[Dataset records]
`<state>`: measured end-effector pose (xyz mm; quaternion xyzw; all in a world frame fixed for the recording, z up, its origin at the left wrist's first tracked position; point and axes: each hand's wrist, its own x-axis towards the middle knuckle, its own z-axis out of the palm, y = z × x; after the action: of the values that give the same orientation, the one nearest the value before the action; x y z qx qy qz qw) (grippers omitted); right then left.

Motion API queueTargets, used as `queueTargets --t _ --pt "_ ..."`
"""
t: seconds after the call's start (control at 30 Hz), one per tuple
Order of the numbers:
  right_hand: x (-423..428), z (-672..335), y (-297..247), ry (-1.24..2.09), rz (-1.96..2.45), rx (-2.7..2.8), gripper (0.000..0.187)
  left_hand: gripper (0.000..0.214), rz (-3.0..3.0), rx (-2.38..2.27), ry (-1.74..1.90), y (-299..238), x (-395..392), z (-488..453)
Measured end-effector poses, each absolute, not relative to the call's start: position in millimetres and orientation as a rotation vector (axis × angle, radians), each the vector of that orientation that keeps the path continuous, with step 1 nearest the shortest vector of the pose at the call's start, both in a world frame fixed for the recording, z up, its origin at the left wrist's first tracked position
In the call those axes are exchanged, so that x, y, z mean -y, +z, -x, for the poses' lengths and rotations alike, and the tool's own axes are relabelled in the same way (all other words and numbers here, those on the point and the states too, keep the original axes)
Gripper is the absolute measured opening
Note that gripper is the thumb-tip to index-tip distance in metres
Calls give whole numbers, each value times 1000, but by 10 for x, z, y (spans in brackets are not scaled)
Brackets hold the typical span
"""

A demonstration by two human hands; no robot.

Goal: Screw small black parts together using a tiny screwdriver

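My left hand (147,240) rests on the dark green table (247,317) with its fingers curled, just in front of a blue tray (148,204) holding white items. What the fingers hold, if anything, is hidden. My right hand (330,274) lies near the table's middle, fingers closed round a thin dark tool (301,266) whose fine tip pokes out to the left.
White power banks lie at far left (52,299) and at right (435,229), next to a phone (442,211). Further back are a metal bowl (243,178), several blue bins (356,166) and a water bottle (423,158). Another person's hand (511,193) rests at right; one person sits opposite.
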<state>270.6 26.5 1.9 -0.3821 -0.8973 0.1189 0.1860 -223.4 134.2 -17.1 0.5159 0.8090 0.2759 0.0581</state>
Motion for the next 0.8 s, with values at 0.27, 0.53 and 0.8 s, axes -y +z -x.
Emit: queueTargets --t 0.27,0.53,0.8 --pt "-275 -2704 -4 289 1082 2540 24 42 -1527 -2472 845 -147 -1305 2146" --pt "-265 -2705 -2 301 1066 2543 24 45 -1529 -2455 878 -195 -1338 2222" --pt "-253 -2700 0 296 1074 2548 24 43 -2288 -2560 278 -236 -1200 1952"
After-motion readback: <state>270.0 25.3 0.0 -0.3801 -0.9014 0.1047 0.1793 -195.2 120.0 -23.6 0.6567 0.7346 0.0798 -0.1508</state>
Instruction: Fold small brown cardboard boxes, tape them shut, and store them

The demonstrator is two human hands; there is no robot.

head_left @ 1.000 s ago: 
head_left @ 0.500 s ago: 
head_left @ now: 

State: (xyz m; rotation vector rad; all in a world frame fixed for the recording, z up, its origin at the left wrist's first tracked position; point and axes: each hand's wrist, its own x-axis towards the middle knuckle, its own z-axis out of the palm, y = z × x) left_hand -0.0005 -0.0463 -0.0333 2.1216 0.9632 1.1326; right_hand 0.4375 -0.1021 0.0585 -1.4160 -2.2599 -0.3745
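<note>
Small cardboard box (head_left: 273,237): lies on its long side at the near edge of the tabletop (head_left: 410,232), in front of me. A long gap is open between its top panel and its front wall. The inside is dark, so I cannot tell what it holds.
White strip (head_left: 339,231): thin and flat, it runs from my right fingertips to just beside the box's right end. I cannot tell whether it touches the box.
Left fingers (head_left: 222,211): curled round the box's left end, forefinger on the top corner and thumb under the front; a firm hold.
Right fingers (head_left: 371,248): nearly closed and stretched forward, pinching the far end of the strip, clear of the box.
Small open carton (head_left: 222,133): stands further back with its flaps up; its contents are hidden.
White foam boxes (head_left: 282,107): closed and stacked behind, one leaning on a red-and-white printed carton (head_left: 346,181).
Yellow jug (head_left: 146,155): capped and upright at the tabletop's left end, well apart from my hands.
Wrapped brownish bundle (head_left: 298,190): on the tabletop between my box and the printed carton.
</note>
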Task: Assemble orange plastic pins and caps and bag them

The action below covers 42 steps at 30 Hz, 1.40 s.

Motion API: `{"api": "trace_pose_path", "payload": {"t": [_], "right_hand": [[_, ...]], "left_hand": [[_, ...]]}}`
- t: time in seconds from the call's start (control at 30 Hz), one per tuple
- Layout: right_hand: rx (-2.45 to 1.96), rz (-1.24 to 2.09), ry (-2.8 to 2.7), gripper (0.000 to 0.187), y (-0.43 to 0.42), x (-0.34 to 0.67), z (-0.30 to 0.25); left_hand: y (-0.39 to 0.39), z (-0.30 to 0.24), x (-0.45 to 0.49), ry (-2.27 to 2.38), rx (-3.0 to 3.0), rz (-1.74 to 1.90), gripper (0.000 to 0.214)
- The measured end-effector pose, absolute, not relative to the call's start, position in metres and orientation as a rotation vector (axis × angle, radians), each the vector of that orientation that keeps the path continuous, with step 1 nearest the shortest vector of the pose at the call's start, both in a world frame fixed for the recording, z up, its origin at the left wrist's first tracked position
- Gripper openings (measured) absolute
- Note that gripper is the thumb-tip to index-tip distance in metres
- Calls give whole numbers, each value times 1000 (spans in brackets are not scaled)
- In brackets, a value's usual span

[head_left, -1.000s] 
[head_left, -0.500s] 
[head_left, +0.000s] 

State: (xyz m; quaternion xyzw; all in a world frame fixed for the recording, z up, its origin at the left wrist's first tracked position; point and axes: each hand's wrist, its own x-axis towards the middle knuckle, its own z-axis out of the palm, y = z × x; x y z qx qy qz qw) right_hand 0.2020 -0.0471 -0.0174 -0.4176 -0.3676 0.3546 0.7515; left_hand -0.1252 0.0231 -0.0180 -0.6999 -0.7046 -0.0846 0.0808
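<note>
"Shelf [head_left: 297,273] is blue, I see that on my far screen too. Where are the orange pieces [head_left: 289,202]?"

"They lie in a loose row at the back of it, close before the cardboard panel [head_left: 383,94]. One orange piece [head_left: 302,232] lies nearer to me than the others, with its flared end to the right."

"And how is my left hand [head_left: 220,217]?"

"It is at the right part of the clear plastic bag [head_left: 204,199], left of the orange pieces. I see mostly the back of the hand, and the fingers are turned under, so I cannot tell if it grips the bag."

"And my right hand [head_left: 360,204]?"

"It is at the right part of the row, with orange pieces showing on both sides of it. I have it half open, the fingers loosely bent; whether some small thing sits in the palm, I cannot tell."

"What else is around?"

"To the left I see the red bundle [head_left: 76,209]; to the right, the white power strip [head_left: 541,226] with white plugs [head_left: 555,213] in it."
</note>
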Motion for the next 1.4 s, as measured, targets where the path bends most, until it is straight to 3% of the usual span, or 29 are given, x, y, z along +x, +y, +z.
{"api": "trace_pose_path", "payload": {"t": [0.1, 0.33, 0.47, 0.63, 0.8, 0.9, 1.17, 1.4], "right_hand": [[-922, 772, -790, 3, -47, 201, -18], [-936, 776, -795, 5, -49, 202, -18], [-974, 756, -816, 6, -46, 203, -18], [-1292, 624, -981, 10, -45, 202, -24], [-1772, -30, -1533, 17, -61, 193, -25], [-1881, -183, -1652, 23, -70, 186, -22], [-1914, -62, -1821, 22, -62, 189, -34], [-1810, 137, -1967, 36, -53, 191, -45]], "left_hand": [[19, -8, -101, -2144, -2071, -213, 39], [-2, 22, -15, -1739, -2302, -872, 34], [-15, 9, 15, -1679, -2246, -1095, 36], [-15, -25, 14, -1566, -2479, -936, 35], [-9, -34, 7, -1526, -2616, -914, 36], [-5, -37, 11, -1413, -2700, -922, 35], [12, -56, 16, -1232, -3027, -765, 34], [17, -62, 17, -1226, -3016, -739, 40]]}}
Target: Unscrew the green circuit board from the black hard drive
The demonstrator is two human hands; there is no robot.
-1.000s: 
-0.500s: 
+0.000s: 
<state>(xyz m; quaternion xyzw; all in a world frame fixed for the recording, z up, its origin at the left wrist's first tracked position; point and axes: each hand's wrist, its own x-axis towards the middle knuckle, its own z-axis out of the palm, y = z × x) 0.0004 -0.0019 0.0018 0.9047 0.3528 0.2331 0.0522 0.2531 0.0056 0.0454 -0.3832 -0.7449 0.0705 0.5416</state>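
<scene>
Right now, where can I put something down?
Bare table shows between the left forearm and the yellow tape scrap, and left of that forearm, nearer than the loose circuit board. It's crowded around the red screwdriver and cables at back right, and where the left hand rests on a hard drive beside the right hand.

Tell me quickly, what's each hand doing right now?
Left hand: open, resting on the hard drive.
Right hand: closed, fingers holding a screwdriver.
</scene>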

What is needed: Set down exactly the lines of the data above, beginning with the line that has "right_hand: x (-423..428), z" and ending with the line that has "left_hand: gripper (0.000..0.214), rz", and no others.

Answer section:
  right_hand: x (-423..428), z (-672..335), y (-297..247), ry (-1.24..2.09), rz (-1.96..2.45), rx (-2.7..2.8), gripper (0.000..0.187)
  left_hand: gripper (0.000..0.214), rz (-3.0..3.0), rx (-2.38..2.27), ry (-1.74..1.90), y (-299..238), x (-395..392), z (-488..453)

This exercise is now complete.